- Exercise: Everything from the line with "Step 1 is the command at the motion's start" down to the line with "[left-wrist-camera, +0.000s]" below must be printed exactly, those two lines included. Exclude pictures.

- Recorded information:
##############################
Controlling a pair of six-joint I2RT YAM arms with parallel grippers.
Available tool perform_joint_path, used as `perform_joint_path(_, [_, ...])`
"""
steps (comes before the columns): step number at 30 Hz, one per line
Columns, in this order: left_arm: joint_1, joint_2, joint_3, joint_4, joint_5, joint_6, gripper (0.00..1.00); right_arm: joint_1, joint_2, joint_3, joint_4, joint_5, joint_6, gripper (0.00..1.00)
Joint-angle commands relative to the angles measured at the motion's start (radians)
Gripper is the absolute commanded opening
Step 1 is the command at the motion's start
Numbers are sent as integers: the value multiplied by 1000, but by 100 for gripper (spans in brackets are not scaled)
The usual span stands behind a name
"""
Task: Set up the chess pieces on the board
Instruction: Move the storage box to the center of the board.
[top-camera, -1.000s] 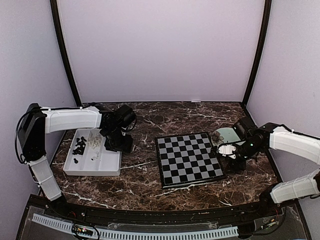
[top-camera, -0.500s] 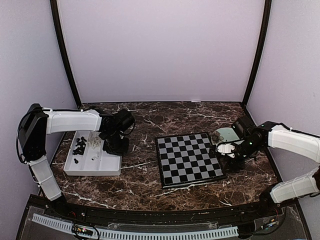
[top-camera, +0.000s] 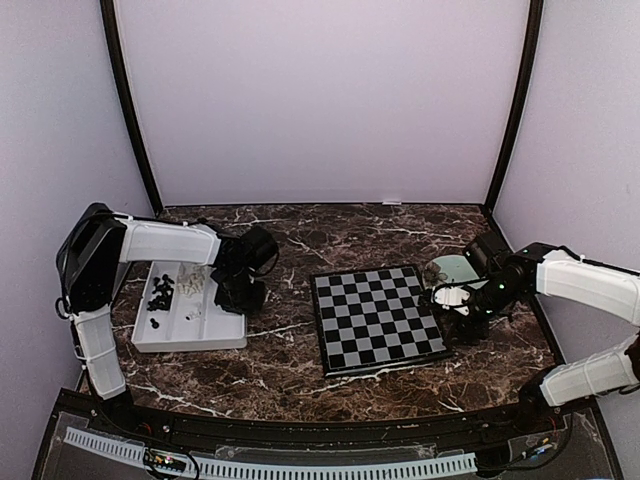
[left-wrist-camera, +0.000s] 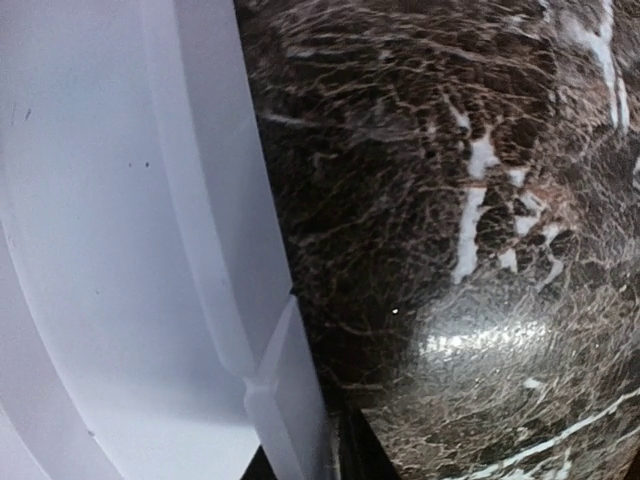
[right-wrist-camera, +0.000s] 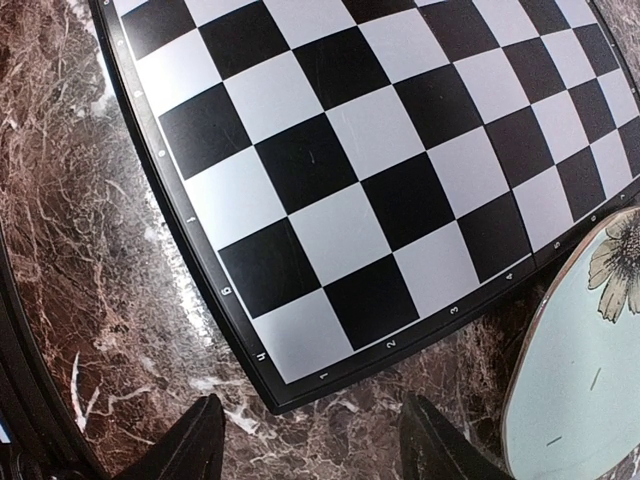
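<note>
The board (top-camera: 378, 318) lies at mid-table with no pieces on it; the right wrist view shows its near right corner (right-wrist-camera: 380, 150). The chess pieces are small black figures (top-camera: 158, 295) and white figures (top-camera: 193, 285) heaped in a white tray (top-camera: 190, 335) on the left. My left gripper (top-camera: 240, 295) is at the tray's right wall. In the left wrist view the white rim (left-wrist-camera: 265, 380) runs down between its dark fingers (left-wrist-camera: 375, 455), and the gripper (left-wrist-camera: 310, 462) is shut on it. My right gripper (top-camera: 468, 328) (right-wrist-camera: 320, 450) hangs open over the marble beside the board's corner, holding nothing.
A pale green plate (top-camera: 452, 268) (right-wrist-camera: 580, 380) with a flower print sits just right of the board, close to the right gripper. The dark marble table (top-camera: 300, 370) is walled on three sides. The arm bases stand at the near edge.
The left gripper has gone from open to shut on the tray's right wall, and the tray has slid slightly to the right. The right arm has barely moved.
</note>
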Motion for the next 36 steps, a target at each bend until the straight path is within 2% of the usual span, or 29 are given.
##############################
- Exercise output:
Step 1 is the command at the motion's start
Numbers are sent as integers: the value multiplied by 1000, but by 100 for gripper (spans in brackets are not scaled)
The usual span stands behind a name
"""
Task: Set up the chess pieces on the board
Instruction: Move the storage box to the center of the board.
[top-camera, -1.000s] 
[top-camera, -0.500s] 
[top-camera, +0.000s] 
[left-wrist-camera, +0.000s] 

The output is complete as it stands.